◆ **TASK DIRECTIONS**
Copy out every line of the records in which "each" can be found.

◆ **PROVIDED INFORMATION**
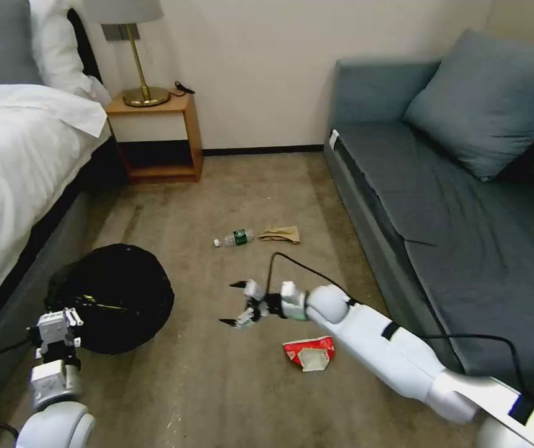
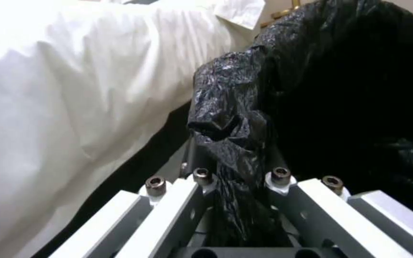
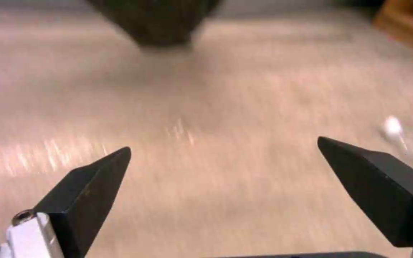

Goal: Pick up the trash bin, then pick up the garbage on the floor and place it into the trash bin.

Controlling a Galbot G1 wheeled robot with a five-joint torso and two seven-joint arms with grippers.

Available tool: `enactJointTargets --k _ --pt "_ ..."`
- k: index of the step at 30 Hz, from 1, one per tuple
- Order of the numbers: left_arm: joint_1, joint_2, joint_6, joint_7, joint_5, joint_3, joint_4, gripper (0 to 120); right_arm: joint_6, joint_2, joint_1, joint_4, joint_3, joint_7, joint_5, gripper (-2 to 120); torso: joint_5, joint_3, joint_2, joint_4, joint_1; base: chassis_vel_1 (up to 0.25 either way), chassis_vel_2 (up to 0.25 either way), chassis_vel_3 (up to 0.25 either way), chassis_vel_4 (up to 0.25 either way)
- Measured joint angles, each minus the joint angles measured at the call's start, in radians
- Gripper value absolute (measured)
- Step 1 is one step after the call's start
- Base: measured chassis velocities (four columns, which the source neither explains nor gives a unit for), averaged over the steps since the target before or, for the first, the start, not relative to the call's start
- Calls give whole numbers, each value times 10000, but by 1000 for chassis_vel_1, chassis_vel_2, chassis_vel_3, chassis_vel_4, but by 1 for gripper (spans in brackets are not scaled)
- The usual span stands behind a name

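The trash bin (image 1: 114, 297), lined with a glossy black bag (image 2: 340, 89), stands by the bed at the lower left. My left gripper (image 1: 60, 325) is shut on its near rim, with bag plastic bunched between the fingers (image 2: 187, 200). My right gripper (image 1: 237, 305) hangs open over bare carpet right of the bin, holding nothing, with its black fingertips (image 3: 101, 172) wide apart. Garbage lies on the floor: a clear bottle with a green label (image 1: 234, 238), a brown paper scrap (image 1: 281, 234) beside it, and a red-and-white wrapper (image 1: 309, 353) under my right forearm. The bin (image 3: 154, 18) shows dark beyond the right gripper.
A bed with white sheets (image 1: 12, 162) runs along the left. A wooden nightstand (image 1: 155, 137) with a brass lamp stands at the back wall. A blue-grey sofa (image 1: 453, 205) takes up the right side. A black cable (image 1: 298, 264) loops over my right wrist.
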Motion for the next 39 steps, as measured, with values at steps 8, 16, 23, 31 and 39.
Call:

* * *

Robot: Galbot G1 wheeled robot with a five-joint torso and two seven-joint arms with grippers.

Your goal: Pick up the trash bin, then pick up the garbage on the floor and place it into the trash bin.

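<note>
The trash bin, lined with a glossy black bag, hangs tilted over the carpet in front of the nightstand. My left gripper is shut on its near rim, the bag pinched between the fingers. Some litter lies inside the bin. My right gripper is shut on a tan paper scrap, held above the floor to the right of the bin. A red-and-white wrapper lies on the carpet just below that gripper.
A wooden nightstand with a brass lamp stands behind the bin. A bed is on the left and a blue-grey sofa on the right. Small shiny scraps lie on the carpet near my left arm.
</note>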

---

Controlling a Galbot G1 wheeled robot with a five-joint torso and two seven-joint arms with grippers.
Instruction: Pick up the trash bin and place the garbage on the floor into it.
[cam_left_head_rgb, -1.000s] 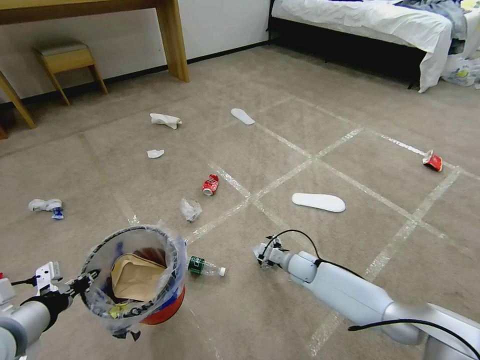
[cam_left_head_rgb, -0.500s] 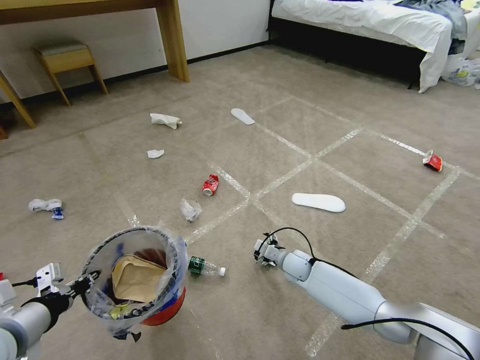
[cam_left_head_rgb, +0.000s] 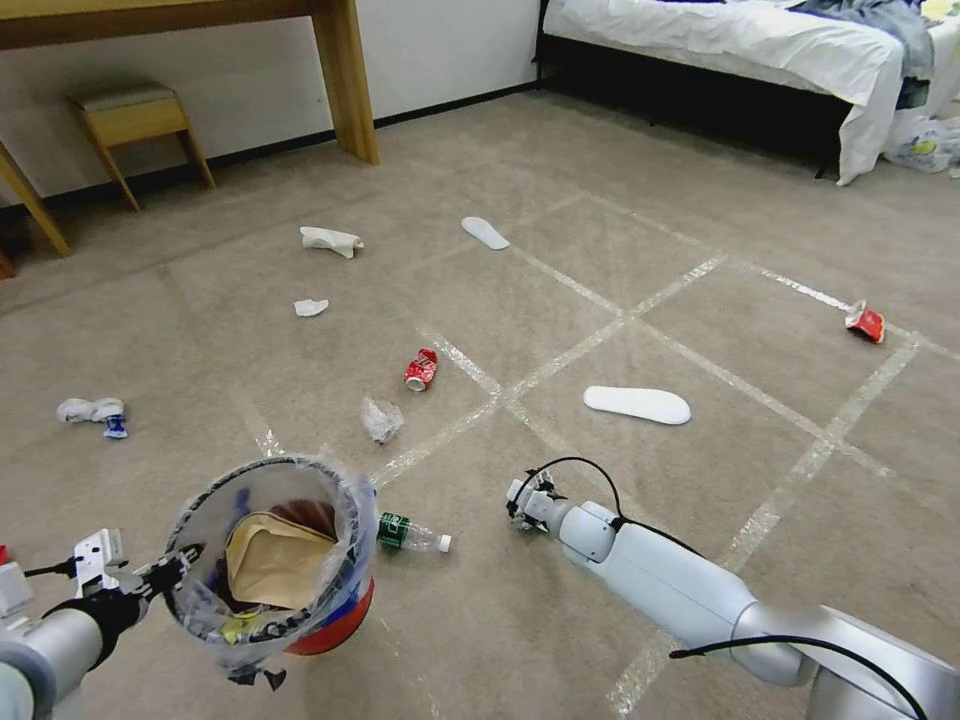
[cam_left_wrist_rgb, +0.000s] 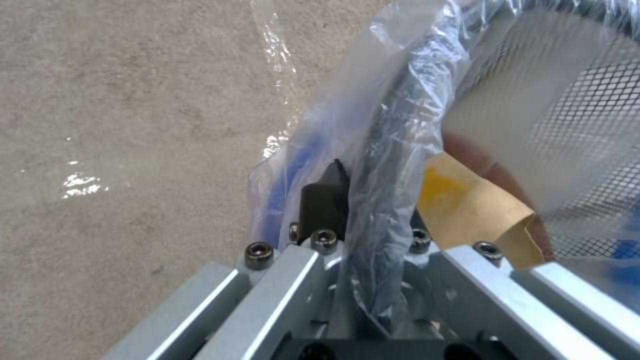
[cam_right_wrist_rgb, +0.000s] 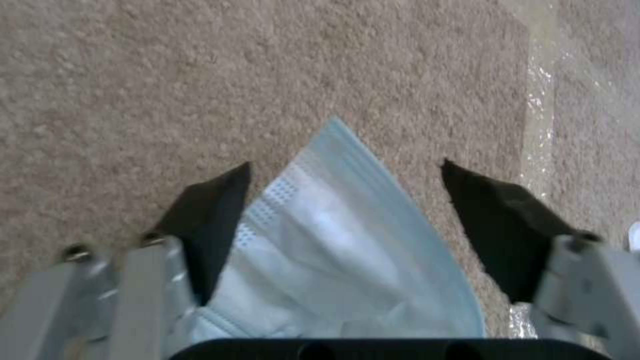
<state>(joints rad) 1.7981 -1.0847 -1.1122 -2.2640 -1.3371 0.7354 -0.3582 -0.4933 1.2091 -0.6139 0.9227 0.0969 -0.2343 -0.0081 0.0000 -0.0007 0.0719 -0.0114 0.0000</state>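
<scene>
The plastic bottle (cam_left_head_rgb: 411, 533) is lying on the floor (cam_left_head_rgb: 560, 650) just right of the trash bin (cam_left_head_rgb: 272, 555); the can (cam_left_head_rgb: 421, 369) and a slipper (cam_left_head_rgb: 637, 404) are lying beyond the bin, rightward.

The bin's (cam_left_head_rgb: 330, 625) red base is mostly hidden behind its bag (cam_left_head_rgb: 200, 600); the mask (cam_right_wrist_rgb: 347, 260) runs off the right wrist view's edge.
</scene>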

◆ **RESPONSE AREA**
- Measured joint angles, each minus the joint angles measured at the call's start, in radians
- Calls give whole numbers, each value times 10000, but by 1000 for chassis_vel_1, chassis_vel_2, chassis_vel_3, chassis_vel_4, but by 1 for gripper (spans in brackets are not scaled)

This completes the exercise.